Let's compare our ML-based anomaly detection with the edge detection performed earlier to see if they identify similar features.


### For Singular Cluster

In [None]:
# Ensure we have the edge detection results
if 'edges' not in locals():
    edges = ndimage.sobel(img_cleaned)

# Normalize both maps for comparison
edges_norm = (edges - np.min(edges)) / (np.max(edges) - np.min(edges))
anomaly_norm = (anomaly_map - np.min(anomaly_map)) / (np.max(anomaly_map) - np.min(anomaly_map))

# Calculate correlation between edge detection and anomaly detection
valid_mask = ~np.isnan(edges_norm) & ~np.isnan(anomaly_norm)
correlation = np.corrcoef(edges_norm[valid_mask].flatten(), anomaly_norm[valid_mask].flatten())[0, 1]
print(f"Correlation between edge detection and anomaly detection: {correlation:.3f}")

# Visualize the comparison
plt.figure(figsize=(15, 5))

plt.subplot(1, 3, 1)
plt.imshow(edges_norm, cmap='inferno')
plt.title('Edge Detection')
plt.colorbar()

plt.subplot(1, 3, 2)
plt.imshow(anomaly_norm, cmap='coolwarm')
plt.title('Anomaly Detection')
plt.colorbar()

plt.subplot(1, 3, 3)
plt.imshow(edges_norm, cmap='inferno', alpha=0.7)
plt.imshow(anomaly_norm, cmap='coolwarm', alpha=0.3)
plt.title('Edge + Anomaly Overlay')
plt.colorbar()

plt.tight_layout()
plt.show()


### For Multiple Clusters

In [None]:
from scipy import ndimage

# --- ENSURE EDGE DETECTION EXISTS ---
if 'edges' not in locals():
    print("🔍 Computing Sobel edge detection...")
    edges = ndimage.sobel(img_cleaned)

# --- NORMALIZE MAPS FOR COMPARISON ---
def normalize_map(x):
    x = np.nan_to_num(x)
    return (x - np.min(x)) / (np.max(x) - np.min(x) + 1e-8)
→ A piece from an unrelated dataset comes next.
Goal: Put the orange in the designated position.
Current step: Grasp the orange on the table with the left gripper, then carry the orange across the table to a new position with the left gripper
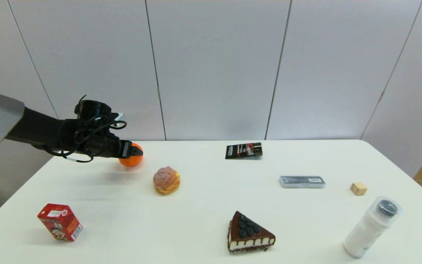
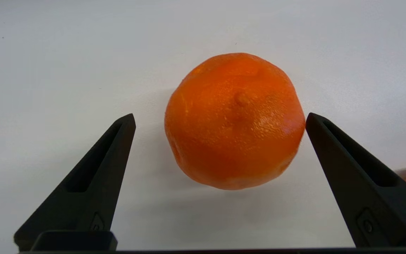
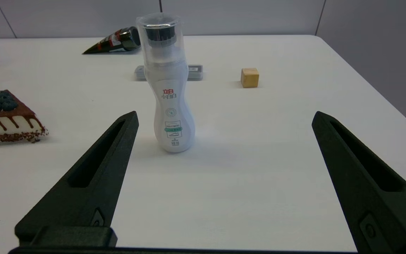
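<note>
The orange (image 1: 133, 159) rests on the white table (image 1: 203, 205) at the far left, a little behind and to the left of a cream puff. My left gripper (image 1: 131, 149) comes in from the left and is right at the fruit. In the left wrist view the orange (image 2: 234, 120) lies between the two black fingers of the left gripper (image 2: 220, 114), which is open. One fingertip is close to the skin and the other stands clearly apart. My right gripper (image 3: 224, 113) is open over the table's right side and holds nothing; it is out of the head view.
The cream puff (image 1: 166, 180) sits just right of the orange. A red carton (image 1: 60, 222) stands front left and a chocolate cake slice (image 1: 249, 232) front centre. A black pouch (image 1: 244, 150), a grey case (image 1: 302, 182), a wooden cube (image 1: 358, 189) and a white bottle (image 1: 371, 227) occupy the right half.
</note>
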You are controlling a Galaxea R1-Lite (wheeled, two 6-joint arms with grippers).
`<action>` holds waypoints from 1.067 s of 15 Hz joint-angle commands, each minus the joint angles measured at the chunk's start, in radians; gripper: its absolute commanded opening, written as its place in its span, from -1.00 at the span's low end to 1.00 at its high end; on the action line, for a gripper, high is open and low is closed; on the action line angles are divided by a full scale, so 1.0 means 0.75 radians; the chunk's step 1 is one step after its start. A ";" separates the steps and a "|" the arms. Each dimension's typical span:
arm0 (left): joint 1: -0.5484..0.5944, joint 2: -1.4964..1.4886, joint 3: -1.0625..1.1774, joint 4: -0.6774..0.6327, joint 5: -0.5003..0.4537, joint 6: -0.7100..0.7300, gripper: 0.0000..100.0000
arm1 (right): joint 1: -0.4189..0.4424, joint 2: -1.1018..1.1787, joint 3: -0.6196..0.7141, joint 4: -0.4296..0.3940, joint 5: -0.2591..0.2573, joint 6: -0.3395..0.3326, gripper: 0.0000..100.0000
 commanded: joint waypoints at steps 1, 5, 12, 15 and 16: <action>-0.002 0.006 -0.002 -0.001 -0.001 0.001 1.00 | 0.000 0.002 0.001 0.000 0.000 0.000 1.00; -0.002 0.012 0.012 -0.009 -0.001 0.019 -1.00 | 0.000 0.002 -0.001 0.000 0.000 0.000 1.00; -0.008 0.018 -0.008 -0.021 -0.003 0.019 -1.00 | 0.000 0.002 0.001 0.000 0.000 0.000 1.00; -0.031 -0.014 -0.100 -0.021 -0.007 0.017 -1.00 | 0.000 0.002 0.001 0.000 0.000 0.000 1.00; -0.039 -0.022 -0.121 -0.021 -0.009 0.017 -1.00 | 0.000 0.002 -0.001 0.000 0.000 0.000 1.00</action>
edges_norm = normalize_map(edges)
anomaly_norm = normalize_map(anomaly_map)

# --- CREATE VALID MASK ---
valid_mask = (~np.isnan(edges_norm)) & (~np.isnan(anomaly_norm))
edges_flat = edges_norm[valid_mask].flatten()
anomaly_flat = anomaly_norm[valid_mask].flatten()
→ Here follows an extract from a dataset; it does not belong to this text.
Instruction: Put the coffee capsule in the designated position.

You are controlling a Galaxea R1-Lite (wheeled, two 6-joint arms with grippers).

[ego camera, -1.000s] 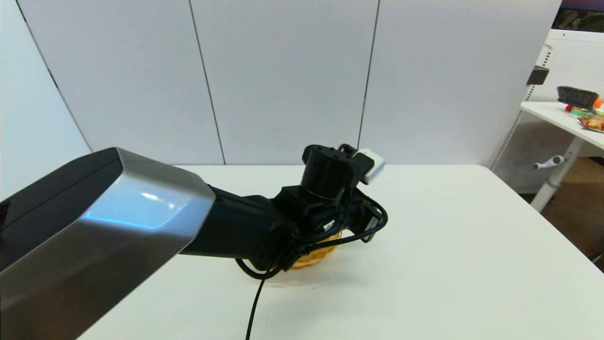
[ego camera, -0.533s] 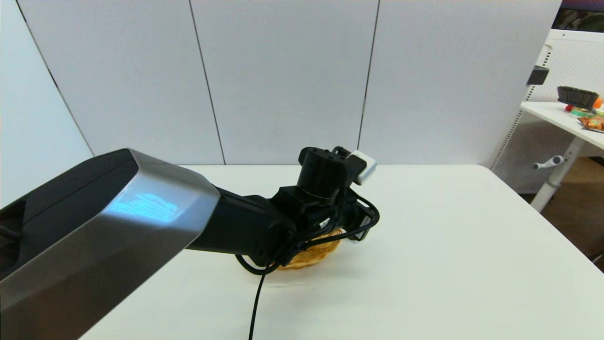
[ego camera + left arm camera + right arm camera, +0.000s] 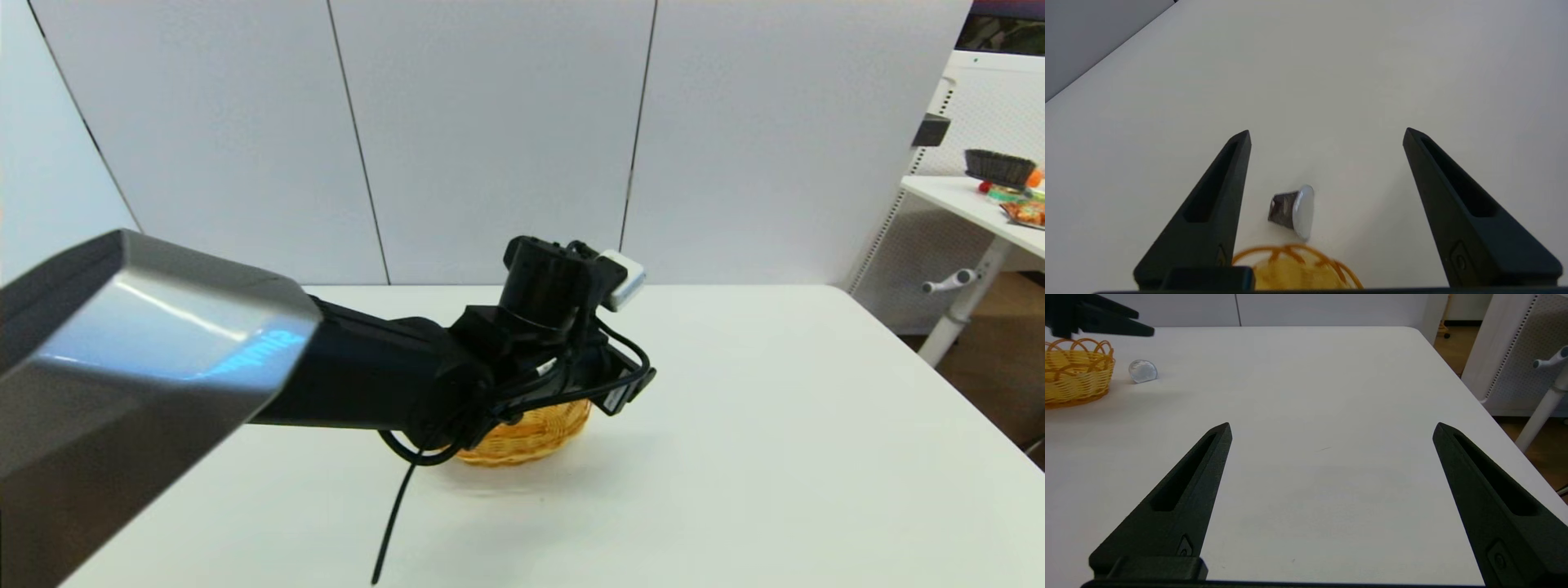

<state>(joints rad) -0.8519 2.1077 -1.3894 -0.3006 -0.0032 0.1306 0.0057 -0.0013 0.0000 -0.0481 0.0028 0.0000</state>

# --- CORRELATION CALCULATION ---
if edges_flat.size > 0 and anomaly_flat.size > 0:
    correlation = np.corrcoef(edges_flat, anomaly_flat)[0, 1]
    print(f"📈 Correlation between edge detection and anomaly detection: {correlation:.3f}")
else:
    correlation = np.nan
    print("⚠️ No valid pixels for correlation.")

# --- VISUALIZATION ---
plt.figure(figsize=(18, 5))

plt.subplot(1, 3, 1)
plt.imshow(edges_norm, cmap='inferno')
plt.title('🟠 Edge Detection (Sobel)')
plt.colorbar()

plt.subplot(1, 3, 2)
plt.imshow(anomaly_norm, cmap='coolwarm')
plt.title('🔵 Anomaly Score (IForest)')
plt.colorbar()

plt.subplot(1, 3, 3)
plt.imshow(edges_norm, cmap='inferno', alpha=0.7)
plt.imshow(anomaly_norm, cmap='coolwarm', alpha=0.3)
plt.title('🎯 Edge + Anomaly Overlay')
plt.colorbar()

plt.tight_layout()
plt.show()


In [None]:
overlap_map = edges_norm * anomaly_norm  # or np.abs(edges_norm - anomaly_norm)

plt.figure(figsize=(10, 6))
plt.imshow(overlap_map, cmap='plasma')
plt.title('Overlap Map (Edge × Anomaly)')
plt.colorbar(label='Overlap Intensity')
plt.show()


### 6. Conclusion

We've applied several machine learning techniques to analyze the CMB data:

1. **Feature Extraction**: Extracted patches from the CMB map and reduced dimensionality with PCA
2. **Clustering**: Identified distinct patterns in the CMB data using K-means
3. **Anomaly Detection**: Used Isolation Forest to find unusual patterns that might correspond to cosmic strings
4. **Feature Importance**: Analyzed which principal components are most significant
5. **Correlation Analysis**: Compared ML-based anomaly detection with traditional edge detection

These techniques provide complementary views of the CMB data and can help identify potential cosmic string candidates or other interesting features that might not be apparent through traditional analysis methods.

The correlation between edge detection and anomaly detection suggests that ML methods can identify similar structures to traditional methods, but may also reveal additional patterns not captured by edge detection alone.